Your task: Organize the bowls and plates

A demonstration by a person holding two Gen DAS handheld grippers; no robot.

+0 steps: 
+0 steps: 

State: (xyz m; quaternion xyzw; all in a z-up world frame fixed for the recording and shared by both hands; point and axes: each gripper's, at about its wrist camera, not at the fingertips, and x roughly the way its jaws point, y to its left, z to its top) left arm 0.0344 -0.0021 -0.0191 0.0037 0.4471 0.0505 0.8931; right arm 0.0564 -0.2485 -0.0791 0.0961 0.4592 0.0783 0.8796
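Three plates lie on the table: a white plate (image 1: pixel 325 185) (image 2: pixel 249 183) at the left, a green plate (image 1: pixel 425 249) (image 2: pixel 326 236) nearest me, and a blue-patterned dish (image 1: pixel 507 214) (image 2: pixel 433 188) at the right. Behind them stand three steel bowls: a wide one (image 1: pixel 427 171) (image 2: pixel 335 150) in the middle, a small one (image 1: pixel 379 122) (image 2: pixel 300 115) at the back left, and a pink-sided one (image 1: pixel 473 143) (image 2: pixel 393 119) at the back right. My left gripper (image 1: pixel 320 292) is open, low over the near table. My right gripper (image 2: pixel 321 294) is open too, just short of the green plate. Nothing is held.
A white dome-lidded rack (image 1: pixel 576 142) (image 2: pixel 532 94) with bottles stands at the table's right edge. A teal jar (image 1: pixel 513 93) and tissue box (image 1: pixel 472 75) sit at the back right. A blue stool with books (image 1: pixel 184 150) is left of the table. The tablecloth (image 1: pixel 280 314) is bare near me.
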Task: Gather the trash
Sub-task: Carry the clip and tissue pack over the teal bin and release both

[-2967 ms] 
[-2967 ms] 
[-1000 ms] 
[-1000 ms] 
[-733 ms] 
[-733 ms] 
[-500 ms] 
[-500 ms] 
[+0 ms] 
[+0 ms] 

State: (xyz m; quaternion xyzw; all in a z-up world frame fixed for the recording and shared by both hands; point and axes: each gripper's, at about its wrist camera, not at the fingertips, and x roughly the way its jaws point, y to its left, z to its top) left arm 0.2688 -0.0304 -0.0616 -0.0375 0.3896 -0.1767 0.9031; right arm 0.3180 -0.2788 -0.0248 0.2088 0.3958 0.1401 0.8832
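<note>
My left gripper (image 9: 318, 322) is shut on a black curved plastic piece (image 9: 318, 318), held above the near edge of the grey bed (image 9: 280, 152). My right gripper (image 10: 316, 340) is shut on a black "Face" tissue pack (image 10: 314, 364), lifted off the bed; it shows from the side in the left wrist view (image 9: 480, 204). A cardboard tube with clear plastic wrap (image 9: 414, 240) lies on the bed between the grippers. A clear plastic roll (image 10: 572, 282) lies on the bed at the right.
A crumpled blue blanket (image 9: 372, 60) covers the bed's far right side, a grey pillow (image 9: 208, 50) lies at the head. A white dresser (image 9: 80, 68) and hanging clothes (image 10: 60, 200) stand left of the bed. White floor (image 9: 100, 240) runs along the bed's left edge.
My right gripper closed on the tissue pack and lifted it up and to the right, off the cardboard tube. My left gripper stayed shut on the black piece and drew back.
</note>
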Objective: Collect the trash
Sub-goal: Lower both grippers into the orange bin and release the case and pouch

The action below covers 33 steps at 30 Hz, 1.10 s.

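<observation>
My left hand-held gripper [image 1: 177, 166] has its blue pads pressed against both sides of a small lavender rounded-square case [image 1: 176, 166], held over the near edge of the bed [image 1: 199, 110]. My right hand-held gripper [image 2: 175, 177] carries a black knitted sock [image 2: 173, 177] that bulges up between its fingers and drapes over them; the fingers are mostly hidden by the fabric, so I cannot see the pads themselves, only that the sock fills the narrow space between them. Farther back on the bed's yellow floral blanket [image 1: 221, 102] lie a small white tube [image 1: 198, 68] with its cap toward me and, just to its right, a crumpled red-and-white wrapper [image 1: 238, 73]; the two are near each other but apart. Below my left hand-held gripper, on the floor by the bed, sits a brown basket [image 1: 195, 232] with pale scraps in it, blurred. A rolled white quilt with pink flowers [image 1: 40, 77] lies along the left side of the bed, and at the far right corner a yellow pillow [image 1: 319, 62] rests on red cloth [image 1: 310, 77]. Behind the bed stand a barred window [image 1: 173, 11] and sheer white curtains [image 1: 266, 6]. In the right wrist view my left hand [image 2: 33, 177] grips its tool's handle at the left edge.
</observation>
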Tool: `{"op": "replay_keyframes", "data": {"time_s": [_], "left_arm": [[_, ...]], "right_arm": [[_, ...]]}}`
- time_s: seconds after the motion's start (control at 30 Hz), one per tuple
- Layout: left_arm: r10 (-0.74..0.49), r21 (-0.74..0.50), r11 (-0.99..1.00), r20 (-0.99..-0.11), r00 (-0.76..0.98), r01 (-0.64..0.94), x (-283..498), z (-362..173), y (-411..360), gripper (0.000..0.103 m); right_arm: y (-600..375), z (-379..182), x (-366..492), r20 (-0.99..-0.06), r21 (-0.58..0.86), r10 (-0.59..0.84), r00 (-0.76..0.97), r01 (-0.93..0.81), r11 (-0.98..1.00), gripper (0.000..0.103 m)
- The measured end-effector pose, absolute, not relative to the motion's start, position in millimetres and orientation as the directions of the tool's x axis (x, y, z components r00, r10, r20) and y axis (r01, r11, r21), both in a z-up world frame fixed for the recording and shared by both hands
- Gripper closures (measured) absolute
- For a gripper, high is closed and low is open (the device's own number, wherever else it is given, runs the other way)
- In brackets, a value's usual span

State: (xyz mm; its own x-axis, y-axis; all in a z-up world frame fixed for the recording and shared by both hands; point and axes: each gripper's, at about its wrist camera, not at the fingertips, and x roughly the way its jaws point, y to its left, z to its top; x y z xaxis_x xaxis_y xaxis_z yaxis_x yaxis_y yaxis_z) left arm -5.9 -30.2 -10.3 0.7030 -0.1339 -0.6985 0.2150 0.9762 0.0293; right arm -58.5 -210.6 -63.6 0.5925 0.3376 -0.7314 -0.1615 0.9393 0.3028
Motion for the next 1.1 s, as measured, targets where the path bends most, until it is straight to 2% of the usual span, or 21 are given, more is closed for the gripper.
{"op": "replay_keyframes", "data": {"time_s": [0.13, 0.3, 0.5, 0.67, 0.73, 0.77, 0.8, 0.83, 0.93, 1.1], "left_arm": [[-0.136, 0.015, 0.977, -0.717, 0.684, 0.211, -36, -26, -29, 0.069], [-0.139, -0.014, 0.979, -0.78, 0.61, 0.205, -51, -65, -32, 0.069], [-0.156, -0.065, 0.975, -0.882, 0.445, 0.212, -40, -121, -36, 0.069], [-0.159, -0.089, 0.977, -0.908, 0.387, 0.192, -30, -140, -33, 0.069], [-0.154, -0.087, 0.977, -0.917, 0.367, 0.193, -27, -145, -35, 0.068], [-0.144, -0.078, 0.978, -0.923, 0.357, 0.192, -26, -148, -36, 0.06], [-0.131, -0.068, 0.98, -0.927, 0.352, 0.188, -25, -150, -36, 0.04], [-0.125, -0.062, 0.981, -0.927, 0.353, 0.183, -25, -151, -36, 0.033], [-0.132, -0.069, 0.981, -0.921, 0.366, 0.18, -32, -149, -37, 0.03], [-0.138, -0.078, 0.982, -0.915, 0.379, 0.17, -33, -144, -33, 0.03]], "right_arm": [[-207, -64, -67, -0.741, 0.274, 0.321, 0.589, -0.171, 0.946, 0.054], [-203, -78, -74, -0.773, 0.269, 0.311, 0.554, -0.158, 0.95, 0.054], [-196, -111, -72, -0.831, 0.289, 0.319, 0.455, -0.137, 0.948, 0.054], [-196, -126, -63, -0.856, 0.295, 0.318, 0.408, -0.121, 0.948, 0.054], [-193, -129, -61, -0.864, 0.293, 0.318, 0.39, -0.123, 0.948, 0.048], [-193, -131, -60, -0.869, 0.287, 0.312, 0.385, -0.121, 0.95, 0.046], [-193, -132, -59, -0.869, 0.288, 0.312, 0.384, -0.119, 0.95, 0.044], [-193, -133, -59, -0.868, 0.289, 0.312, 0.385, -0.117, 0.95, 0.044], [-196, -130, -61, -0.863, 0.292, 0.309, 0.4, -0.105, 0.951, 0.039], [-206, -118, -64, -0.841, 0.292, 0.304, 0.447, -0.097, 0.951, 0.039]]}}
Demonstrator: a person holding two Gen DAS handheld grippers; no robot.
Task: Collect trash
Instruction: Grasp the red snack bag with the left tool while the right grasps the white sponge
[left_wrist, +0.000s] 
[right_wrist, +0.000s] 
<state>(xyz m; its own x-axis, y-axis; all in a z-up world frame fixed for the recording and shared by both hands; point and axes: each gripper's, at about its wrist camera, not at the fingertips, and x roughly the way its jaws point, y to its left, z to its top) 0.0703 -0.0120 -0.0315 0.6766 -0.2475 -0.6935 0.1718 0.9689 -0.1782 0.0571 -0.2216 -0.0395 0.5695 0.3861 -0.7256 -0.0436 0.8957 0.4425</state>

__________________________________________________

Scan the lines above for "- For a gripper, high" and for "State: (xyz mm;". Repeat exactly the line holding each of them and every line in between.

OUTPUT FOR THIS EXERCISE>
- For a gripper, high is closed and low is open (the device's own number, wherever else it is given, runs the other way)
- In brackets, a value's usual span

State: (xyz mm; its own x-axis, y-axis; all in a z-up world frame fixed for the recording and shared by both hands; point and axes: each gripper's, at about its wrist camera, not at the fingertips, and x roughly the way its jaws point, y to its left, z to its top; x y z xaxis_x xaxis_y xaxis_z yaxis_x yaxis_y yaxis_z) left arm -5.9 -30.2 -10.3 0.7030 -0.1339 -0.6985 0.2150 0.9762 0.0293; right arm -58.5 -210.6 -63.6 0.5925 0.3376 -0.7314 -0.1615 0.9393 0.3028

The output returned above is complete.